▶ **Activity**
Search the entries for the word "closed". Copy every line that holds it.

::: Data for this task

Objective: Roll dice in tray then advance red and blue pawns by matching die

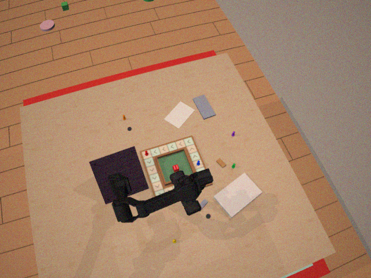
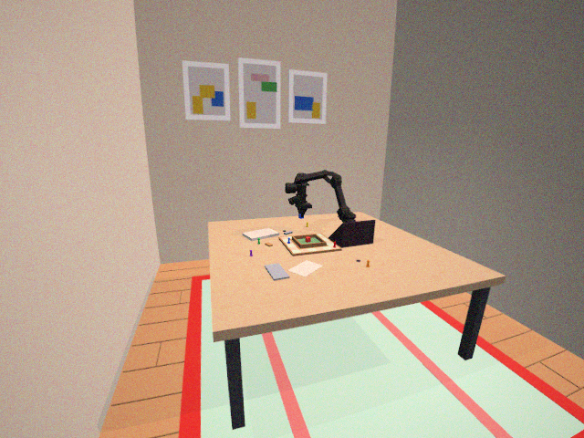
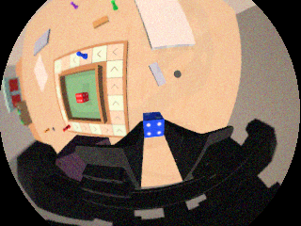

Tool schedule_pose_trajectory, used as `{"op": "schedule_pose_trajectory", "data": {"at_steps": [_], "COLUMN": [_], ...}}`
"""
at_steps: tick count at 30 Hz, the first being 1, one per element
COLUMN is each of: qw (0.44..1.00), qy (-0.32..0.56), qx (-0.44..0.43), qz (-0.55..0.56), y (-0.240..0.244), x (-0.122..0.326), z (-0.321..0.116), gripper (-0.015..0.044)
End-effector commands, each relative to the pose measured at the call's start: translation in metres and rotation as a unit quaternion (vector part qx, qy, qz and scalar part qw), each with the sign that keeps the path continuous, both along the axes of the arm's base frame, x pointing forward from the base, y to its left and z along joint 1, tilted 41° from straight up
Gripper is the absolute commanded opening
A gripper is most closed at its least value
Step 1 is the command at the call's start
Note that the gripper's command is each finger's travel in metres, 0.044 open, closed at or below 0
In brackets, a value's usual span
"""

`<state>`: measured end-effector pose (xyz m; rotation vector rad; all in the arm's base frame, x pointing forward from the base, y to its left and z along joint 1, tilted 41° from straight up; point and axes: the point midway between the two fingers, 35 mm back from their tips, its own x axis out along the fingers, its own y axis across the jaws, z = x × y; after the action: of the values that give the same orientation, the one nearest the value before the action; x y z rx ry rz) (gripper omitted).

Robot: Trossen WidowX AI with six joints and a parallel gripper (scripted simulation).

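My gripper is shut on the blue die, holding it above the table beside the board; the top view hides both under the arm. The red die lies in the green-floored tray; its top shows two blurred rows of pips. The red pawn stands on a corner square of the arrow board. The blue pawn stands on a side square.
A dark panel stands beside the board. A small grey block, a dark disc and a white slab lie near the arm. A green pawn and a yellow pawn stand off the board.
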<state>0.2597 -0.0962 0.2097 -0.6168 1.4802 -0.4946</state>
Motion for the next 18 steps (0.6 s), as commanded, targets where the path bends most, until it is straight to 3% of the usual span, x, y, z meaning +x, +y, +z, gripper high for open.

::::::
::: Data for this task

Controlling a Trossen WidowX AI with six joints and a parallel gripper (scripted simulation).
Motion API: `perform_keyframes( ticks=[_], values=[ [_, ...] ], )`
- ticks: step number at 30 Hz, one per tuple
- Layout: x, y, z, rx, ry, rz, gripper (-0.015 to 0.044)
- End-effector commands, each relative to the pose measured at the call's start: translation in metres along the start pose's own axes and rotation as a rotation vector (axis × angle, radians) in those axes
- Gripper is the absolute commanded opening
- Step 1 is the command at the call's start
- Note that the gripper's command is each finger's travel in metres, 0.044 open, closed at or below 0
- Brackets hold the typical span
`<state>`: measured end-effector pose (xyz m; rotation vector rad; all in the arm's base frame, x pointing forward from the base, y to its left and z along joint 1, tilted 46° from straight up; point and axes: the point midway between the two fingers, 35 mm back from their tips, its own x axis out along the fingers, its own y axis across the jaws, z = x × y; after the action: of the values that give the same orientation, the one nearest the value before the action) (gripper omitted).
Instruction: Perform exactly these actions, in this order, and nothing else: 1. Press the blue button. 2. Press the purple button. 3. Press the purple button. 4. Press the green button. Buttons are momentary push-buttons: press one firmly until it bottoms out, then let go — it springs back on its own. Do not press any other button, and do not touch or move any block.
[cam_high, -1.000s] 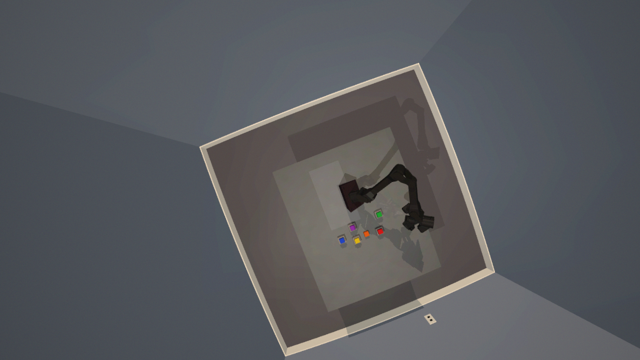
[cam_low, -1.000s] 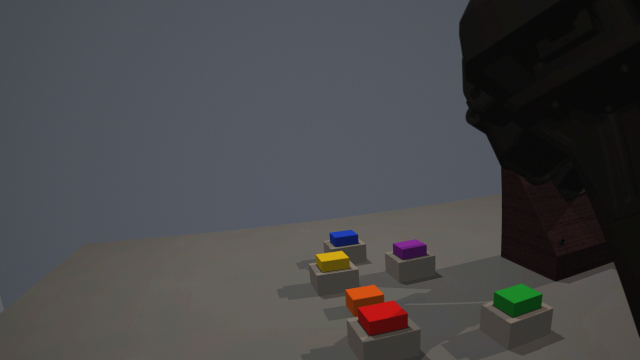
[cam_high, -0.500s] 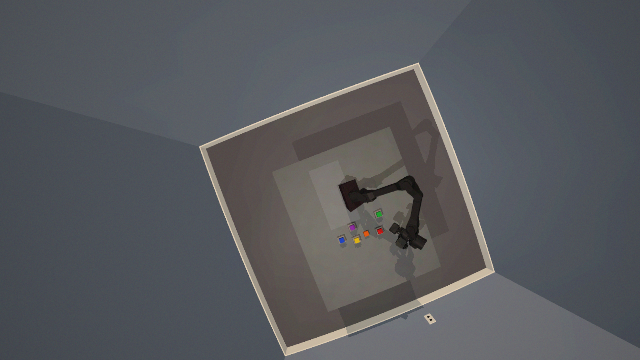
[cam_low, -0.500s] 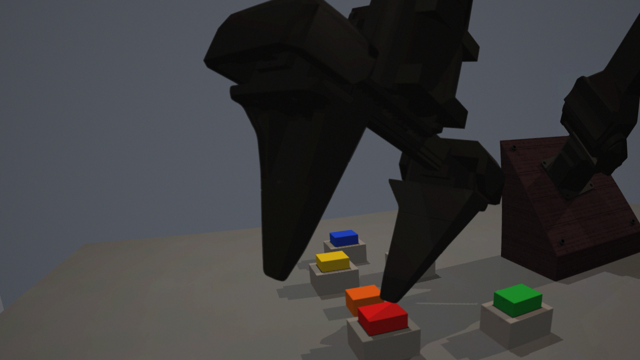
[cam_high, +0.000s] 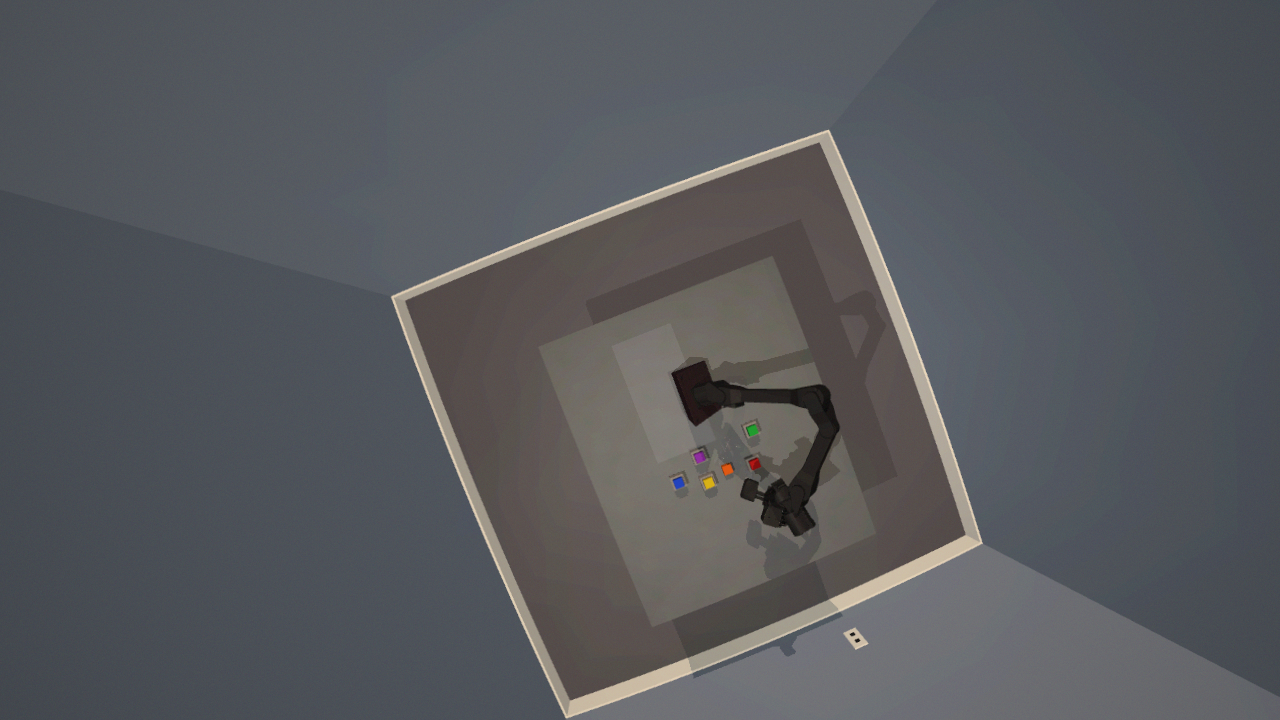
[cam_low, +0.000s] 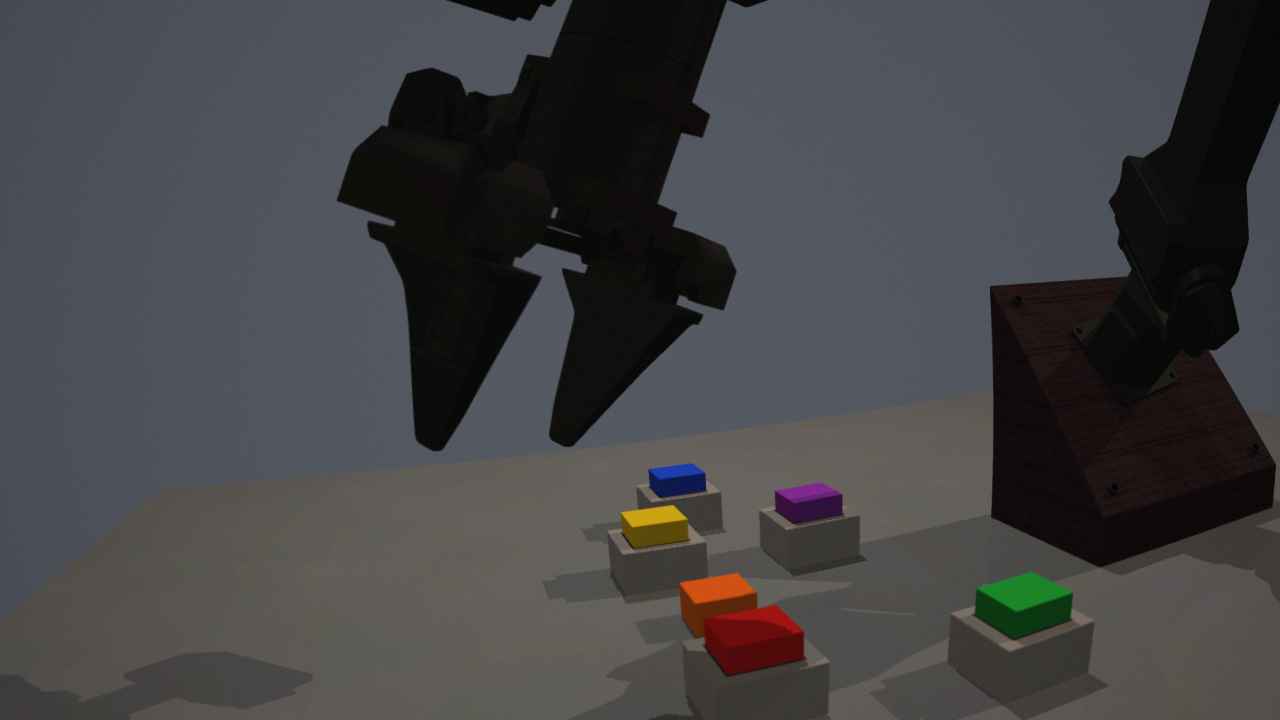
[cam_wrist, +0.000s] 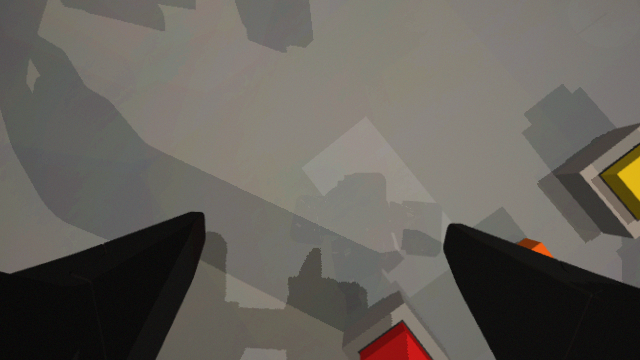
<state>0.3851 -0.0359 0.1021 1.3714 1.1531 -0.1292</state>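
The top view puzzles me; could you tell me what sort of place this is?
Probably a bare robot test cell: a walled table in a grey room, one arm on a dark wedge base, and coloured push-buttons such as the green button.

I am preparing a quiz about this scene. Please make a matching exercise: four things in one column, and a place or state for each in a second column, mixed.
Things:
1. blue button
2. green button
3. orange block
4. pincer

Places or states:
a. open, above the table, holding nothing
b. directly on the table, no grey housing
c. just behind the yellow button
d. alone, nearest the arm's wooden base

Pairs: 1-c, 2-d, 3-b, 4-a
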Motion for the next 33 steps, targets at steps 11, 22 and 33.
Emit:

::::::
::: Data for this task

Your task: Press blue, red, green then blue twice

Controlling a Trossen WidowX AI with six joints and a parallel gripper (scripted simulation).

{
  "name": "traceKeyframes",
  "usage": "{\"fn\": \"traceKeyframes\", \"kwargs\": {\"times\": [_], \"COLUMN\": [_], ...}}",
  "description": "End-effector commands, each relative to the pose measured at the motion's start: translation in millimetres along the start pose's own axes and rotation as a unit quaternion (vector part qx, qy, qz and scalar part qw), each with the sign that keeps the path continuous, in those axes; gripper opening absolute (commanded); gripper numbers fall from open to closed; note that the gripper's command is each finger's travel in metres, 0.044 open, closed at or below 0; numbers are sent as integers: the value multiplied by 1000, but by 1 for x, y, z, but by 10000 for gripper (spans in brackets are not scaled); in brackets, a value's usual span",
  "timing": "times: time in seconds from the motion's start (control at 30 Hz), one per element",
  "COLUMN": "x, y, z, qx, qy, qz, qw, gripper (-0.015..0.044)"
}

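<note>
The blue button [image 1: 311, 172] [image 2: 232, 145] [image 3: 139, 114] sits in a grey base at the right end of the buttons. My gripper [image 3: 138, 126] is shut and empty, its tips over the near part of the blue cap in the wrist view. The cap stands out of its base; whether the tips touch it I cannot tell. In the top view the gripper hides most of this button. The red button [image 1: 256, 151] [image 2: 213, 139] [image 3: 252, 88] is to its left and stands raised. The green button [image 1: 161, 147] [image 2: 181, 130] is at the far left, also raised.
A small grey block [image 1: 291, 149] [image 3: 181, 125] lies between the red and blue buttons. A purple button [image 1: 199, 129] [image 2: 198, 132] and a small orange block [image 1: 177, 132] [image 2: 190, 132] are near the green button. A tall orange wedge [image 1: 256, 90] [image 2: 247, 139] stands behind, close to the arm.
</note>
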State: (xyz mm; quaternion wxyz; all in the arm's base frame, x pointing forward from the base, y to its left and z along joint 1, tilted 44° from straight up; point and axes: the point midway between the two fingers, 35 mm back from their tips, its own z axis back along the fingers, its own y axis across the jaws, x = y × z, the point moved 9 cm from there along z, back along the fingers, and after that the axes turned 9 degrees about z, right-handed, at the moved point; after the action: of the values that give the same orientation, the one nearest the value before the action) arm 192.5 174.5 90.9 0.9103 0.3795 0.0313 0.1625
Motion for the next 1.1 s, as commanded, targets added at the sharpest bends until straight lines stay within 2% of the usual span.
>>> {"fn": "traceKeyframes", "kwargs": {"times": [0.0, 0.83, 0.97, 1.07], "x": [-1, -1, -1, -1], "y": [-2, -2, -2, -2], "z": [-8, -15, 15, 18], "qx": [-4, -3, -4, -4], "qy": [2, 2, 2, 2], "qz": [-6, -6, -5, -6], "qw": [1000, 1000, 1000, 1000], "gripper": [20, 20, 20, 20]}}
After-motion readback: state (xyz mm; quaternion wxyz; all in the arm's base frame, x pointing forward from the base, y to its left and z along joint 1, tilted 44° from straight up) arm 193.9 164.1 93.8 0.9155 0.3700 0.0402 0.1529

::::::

▶ **Response**
A gripper is most closed at its least value
Note that the gripper's command is each finger's travel in metres, 0.044 open, closed at or below 0
- Note that the gripper's command is each finger's travel in metres, 0.044 open, closed at or below 0
  "description": "End-effector commands, each relative to the pose measured at the motion's start: translation in millimetres along the start pose's own axes and rotation as a unit quaternion (vector part qx, qy, qz and scalar part qw), each with the sign that keeps the path continuous, in those axes; gripper opening absolute (commanded); gripper numbers fall from open to closed; note that the gripper's command is each finger's travel in metres, 0.044 open, closed at or below 0; numbers are sent as integers: the value multiplied by 1000, but by 1 for x, y, z, but by 10000 for gripper (spans in brackets are not scaled); in brackets, a value's usual span",

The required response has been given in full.